Most, if not all of our employees here at Big Dee’s are true horse-people. Meaning they have owned, worked with, and/or show/shown horses. Many have been involved in the horse industry for numerous years. Within that knowledge, we’ve all had personal experiences with horse related products. We know what products really work and we want to share our experiences with our customers!
I freely admit, since my horse has retired, I spoil him rotten horse treats and extra hay. Not to mention an excellent high-quality Diet Balancer feed. Including all of the supplements he is on for his joints, digestion and immune system.
In all seriousness, overweight horses are at a greater risk for developing major health issues, and Dr. Corey Paradine wrote the blog below to help horse owners trim down their plump ponies and keep them in fit condition.
The Over-fed Horse
There are a lot of fat horses these days, and it’s a problem. A serious problem. A problem that is so widespread that peoples’ assessment of normal is becoming skewed – often what most consider to be normal is actually obese, and what is actually healthy is often seen as too lean.
Horses are not exempt from health risks associated with obesity. Insulin resistance, for example, is a common weight-related disease. Insulin resistance is a disease in which the bodies’ insulin receptors become increasingly resistant to insulin and as such the body must increase the levels of insulin to achieve the desired effect – mainly, affecting glucose uptake by cells. Think of it as Type 2 diabetes in people – not exactly the same disease but similar. Inappropriately large body size also increases the stress on many joints and ligaments – in other words, increases the “wear and tear” on them by having to carry more weight than they should every minute of every day as well as increasing their load during performance.
So your horse is fat – now what?
Diet and exercise. Calories IN must be less than calories OUT in order to shed pounds. Grain should be cut first when starting to decrease feed. Many horses, especially the easy keepers, do not need grain in their diet. The horses’ digestive tract is made to digest forages, not grains, and unless the grain is needed to meet energy requirements (often high performing horses, like racehorses, eventers, barrel horses), it’s unnecessary. That being said, a diet of hay or grass alone is not considered to be a balanced diet. While a lot of horses do not need grain, they should be fed a diet balancer to provide vitamins and minerals. Most major feed companies make one.
Weight tapes are useful to help gauge weight loss – I recommend using a weight tape every couple weeks and keeping a log of the number. It can be very useful to chart trends in your horses’ weight. It’s important to be consistent in your placement of the tape as you can create false “gains” or “losses” by inconsistent placement and tension on the tape. The tape is most accurate when placed in the girth area, just behind the elbows and over the withers.
Weight loss is not always easy.
There is considerable evidence that there are genetic factors that contribute to a propensity for weight gain and even insulin resistance. It takes time and persistence and often a complete lifestyle/management change to achieve and maintain significant weight loss in many of these horses. Products like slow-feeder hay nets are helpful for horses on strict diets as they slow feed intake and make the limited amount of hay last longer for the horse.
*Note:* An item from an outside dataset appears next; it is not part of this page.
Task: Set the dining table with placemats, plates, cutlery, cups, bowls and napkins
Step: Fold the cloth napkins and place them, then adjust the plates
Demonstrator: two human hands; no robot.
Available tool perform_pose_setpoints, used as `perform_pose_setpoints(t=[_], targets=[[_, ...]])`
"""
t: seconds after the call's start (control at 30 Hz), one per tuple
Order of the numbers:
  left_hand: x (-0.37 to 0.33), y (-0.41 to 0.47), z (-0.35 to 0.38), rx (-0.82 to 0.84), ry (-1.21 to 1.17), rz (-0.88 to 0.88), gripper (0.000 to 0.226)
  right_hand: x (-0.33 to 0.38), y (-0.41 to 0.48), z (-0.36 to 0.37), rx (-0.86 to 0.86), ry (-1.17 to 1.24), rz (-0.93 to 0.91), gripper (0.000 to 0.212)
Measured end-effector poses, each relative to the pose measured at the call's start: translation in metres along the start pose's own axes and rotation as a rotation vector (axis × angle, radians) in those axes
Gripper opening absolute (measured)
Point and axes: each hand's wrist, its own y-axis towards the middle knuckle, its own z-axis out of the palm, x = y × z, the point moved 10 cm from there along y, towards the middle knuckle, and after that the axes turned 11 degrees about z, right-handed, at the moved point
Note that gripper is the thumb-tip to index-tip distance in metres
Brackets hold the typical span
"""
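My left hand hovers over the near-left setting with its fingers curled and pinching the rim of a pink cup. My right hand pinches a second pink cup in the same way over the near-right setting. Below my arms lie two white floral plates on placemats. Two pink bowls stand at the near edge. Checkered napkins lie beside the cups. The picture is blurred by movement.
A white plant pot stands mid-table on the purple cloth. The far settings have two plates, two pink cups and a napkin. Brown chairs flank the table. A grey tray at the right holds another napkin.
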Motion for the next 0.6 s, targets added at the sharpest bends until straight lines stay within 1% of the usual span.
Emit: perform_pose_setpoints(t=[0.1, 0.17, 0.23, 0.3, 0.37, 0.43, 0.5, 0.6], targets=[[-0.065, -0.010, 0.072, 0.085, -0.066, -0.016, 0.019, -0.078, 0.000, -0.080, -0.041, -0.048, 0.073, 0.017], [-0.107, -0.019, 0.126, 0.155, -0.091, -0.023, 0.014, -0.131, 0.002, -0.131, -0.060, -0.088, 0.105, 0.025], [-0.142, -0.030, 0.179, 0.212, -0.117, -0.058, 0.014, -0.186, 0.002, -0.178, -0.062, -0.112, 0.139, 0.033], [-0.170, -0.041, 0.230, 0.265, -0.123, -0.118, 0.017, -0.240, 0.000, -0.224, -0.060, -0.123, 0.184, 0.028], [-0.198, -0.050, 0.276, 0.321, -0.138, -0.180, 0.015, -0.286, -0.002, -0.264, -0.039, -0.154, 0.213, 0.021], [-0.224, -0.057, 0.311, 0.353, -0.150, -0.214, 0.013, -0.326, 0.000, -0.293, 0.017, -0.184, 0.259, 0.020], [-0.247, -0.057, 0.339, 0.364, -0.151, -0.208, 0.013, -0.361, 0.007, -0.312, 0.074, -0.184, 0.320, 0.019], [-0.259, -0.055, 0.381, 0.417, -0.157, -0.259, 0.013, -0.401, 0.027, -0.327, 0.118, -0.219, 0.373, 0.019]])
Another key component to feeding is weighing feed (both grains/diet balancers and forages) as horses should be fed by weight (so many pounds of hay per day, so many pounds of grain or diet balancer per day – recommended amounts depend on the individual) rather than volume (flakes, scoops, coffee cans….). Your veterinarian can provide some guidance for your individual horse, and it may benefit to contact a feed representative or nutritionist as well.